3.2 Basic operations

With linguistic-mode you can get the number of sentences in a raw corpus and also the average number of characters or words per sentence.

linguistic-count-sentences
linguistic-average-sent-length
linguistic-average-words-sent

3.3 Collocation

This function allows you to find every instance of a word in the buffer and its surrounding context. The size of the context (how many words on the left and right will be displayed) is chosen by the user.

After calling linguistic-collocation you will be asked to insert the number of words after the keyword, before the keyword and finally the keyword itself. Remember that the keyword should always be lowercase.

Once the function has analyzed the whole buffer it will return in a new buffer the list of all the occurrences of the selected keyword.

If you use 0 as number for your context before and/or after the keyword the word "nil" will show up instead of any context. The function also substitutes any punctuation with a period.
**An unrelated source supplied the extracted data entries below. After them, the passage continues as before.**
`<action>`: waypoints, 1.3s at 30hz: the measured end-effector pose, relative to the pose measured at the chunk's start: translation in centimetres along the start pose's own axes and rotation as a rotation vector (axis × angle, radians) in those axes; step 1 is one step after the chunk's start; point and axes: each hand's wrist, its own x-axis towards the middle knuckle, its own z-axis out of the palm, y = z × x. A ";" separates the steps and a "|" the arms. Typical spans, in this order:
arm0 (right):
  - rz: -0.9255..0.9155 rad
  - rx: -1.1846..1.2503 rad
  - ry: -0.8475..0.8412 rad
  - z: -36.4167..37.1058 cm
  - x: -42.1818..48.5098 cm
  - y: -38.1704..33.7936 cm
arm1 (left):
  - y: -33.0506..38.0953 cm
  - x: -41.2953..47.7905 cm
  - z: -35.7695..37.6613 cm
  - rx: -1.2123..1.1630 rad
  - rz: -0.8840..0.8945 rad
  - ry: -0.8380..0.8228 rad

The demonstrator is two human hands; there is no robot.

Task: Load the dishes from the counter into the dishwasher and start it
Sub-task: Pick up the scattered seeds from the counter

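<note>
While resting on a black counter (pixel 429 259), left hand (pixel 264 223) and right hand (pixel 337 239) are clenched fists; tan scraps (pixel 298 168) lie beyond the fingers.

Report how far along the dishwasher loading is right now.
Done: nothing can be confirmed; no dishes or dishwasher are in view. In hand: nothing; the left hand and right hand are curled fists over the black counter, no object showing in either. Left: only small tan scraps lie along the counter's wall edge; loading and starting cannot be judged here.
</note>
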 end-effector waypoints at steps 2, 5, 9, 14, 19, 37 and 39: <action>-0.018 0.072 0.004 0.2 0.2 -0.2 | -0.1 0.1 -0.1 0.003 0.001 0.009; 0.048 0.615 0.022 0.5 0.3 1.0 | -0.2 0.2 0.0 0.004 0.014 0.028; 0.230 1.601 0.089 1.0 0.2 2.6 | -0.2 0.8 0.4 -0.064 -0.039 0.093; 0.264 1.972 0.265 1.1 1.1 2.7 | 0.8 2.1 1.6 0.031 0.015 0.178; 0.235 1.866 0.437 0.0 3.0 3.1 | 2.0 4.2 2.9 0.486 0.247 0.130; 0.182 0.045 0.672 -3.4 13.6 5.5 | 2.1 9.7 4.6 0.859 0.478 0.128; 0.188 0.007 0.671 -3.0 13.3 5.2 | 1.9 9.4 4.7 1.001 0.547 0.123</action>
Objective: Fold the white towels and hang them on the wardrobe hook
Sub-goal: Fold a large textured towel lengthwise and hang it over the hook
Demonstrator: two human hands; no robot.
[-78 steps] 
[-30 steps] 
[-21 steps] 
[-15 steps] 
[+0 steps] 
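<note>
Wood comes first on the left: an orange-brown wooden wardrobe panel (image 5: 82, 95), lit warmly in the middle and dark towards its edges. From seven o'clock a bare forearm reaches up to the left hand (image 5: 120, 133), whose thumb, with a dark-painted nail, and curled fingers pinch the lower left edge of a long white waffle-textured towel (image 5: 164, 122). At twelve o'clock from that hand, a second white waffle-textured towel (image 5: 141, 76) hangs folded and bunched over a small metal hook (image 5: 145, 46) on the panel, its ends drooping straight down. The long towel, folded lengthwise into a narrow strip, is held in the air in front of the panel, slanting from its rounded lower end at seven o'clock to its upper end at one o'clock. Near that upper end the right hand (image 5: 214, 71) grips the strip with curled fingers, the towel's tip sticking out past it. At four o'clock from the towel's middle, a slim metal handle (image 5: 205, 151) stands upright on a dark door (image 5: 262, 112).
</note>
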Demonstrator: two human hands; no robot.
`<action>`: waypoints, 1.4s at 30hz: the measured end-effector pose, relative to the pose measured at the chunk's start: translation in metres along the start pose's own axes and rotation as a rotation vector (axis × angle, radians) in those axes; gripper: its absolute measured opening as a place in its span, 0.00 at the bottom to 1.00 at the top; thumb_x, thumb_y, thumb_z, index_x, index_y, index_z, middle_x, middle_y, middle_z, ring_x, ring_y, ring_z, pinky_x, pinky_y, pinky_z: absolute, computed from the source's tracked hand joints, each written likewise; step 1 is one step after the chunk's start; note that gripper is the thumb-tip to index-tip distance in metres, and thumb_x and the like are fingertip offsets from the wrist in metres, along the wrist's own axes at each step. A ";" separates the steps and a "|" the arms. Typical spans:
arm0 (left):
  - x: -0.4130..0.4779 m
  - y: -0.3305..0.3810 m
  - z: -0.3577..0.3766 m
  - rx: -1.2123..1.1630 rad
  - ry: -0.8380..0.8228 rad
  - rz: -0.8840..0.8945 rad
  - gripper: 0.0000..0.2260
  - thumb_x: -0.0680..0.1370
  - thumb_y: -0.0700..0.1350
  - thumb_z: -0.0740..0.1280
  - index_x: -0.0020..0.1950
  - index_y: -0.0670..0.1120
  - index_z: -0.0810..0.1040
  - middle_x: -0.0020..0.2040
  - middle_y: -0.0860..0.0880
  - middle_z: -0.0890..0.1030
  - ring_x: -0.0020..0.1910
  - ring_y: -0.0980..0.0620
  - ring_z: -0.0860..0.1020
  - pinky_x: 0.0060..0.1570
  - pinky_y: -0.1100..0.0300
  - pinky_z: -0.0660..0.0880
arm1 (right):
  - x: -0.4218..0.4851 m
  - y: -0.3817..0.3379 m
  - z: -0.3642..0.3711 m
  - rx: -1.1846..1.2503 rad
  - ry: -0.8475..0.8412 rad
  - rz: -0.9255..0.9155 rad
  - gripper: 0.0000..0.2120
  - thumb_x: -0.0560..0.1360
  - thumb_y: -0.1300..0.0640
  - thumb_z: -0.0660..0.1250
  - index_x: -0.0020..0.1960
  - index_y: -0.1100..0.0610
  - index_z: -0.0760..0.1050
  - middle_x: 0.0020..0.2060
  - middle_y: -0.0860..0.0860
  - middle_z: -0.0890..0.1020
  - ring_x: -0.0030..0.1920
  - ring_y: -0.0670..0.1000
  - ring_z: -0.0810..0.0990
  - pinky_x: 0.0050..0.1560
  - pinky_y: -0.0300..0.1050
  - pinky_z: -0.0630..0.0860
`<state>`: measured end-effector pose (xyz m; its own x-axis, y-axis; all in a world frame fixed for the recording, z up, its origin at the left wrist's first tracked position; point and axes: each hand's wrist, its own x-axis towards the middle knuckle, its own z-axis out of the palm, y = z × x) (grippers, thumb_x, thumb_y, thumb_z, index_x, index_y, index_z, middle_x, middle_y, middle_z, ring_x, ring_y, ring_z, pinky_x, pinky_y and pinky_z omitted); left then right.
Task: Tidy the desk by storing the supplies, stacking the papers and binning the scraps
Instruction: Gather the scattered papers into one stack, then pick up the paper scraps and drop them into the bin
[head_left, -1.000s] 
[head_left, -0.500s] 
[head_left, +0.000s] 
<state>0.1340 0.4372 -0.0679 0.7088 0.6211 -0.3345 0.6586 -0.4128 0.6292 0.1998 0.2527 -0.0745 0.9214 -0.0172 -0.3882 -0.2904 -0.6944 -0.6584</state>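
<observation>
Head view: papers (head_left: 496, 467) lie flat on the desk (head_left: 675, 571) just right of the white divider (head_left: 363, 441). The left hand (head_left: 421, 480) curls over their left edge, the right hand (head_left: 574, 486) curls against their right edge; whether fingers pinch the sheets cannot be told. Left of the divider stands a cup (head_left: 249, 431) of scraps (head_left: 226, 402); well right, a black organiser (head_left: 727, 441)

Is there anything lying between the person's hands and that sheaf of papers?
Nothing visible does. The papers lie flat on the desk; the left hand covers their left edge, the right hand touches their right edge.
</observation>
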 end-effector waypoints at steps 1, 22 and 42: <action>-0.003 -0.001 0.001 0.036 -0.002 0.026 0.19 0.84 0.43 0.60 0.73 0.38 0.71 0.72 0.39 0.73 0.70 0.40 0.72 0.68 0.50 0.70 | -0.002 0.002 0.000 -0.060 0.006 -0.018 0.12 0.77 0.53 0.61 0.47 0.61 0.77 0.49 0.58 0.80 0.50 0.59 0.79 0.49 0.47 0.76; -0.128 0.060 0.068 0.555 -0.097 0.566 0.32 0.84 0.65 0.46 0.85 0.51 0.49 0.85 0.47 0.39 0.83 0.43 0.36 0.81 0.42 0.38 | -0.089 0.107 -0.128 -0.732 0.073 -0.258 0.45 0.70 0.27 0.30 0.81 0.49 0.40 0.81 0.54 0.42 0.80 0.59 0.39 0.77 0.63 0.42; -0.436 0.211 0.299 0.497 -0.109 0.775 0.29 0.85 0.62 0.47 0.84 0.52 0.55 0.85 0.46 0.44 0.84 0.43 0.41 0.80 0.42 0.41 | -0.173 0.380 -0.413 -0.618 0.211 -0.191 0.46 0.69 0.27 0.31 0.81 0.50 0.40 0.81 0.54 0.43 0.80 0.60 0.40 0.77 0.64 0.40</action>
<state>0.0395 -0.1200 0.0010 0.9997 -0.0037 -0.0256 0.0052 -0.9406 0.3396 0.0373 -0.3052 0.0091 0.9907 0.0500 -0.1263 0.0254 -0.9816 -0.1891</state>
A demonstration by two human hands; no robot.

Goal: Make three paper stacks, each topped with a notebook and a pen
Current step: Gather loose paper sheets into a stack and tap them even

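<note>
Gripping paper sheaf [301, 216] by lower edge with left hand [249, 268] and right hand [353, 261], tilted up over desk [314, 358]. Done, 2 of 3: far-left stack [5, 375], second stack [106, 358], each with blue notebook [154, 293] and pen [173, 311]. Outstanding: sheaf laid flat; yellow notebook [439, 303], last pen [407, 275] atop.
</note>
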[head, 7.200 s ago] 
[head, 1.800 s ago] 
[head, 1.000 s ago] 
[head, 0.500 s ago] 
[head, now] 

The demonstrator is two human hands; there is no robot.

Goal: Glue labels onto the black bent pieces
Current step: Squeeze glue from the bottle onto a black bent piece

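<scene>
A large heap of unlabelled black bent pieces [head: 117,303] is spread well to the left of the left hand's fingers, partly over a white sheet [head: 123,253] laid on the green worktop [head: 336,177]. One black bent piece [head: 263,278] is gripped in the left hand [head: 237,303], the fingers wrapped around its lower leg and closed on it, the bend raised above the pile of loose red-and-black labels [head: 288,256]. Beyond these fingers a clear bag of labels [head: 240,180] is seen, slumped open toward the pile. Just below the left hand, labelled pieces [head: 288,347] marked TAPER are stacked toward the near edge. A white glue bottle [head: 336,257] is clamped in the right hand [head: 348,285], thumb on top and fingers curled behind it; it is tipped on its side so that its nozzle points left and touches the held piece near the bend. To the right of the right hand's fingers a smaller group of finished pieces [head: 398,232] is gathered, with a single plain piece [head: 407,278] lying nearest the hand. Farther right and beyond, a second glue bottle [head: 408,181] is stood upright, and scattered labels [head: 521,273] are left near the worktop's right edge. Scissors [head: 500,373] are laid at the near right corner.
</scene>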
3.3.1 Collocation Frequency

The new function linguistic-collocation-freq requires the same input as the other one, but it returns in a new buffer the list of all the collocates and their frequencies.

3.4 Ngrams

This function will return a list, in a new buffer, of all the ngrams present in the buffer and the number of ngrams resulted.

When you call linguistic-ngrams you will have to insert the size of the ngram first.

3.5 Word Frequency

This function will return, in a new buffer, an org-table with the N most frequent words in the buffer or selected area and their occurrences. The new buffer will also contain some code snippets in Python, Gnuplot and R that will allow you to get a bar chart of the result.

When you call linguistic-word-freq you will be asked how long you want the result list (the table, basically) to be. If you choose a number that is higher than the number of single words in the result, the function will return an error.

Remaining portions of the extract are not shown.